Delve Into Your Messy Places

“We tend to avoid the messy parts of our lives, but these messy places are exactly where the most growth can be found. The stack of unopened bills might hide the key to financial discipline. The friend you haven’t called may have the word you need to hear. The overdue library books might hold an unwritten article or chapter. And yet we shy away from these messy places, partly out of simple laziness but also out of a fear of change. As much as we hate some aspects of our present realities, we hate the unknown even more. To go into those messy places is to risk having to do something about our complaints.”

Get Unstuck

“A car stuck in the mud will spin its wheels when the driver presses the accelerator.
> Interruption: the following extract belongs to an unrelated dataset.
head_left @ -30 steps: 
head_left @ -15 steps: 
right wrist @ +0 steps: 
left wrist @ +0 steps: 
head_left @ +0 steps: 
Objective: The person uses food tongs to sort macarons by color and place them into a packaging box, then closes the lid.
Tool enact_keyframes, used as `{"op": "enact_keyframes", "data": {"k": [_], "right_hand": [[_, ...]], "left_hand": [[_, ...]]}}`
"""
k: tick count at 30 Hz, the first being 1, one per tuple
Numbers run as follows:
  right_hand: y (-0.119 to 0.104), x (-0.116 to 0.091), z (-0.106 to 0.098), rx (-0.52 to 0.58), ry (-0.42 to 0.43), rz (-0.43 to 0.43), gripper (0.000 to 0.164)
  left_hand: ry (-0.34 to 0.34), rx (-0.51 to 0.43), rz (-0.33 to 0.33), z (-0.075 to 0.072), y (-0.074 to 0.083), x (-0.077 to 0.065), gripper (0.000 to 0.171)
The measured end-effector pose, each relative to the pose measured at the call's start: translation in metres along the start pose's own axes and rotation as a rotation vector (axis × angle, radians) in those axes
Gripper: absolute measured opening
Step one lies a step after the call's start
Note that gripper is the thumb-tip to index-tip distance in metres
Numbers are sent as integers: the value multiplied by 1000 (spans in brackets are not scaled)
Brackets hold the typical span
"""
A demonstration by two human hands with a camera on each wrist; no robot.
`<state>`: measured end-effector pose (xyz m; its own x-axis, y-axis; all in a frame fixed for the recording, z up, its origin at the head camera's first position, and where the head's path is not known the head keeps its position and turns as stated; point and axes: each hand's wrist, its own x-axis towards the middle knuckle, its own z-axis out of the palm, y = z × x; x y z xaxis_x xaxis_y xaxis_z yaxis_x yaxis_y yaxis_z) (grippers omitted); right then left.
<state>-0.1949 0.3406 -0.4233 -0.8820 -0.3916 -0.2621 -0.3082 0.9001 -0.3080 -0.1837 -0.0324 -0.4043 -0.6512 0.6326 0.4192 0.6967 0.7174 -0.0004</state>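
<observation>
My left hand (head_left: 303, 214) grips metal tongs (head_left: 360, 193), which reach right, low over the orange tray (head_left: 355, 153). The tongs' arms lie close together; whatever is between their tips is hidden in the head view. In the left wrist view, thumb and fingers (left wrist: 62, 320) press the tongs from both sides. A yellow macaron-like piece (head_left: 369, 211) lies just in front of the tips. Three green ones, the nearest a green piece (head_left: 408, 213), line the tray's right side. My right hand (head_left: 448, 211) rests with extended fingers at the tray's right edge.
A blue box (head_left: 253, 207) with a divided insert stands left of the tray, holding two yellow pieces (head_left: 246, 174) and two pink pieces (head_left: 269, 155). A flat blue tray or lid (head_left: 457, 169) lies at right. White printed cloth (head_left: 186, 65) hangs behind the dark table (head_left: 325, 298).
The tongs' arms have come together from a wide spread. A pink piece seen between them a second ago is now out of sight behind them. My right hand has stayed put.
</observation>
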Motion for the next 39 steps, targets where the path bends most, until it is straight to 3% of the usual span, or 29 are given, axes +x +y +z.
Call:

If you have ever been in that situation, you know that the temptation is strong to keep stomping on the pedal, as though more of the same could free the tire. The more effective way to free the tire is to place sticks or rocks underneath the tire so that it can gain some traction. Then, by easing forward slowly, the car can get out of the mud. So it is with our own minds. We can spin our wheels in the mud of our own delusions, our own repetitive narration about the world. Only the introduction of new content, a new way of seeing things, can free our stuck minds from the loop of sameness.”

Stop Forcing Things

“Our societies equate pacifism with weakness, gentleness with lack of resolve, and yet nothing could be further from the truth. This morning, think of some way in which you might be aggressively forcing a solution that just isn’t working. What would it look like to take a step back, to let go? Wait and listen for a few minutes and see if a simpler way appears. Sometimes the courageous way demands doing nothing, or acting in more subtle ways, behind the scenes.”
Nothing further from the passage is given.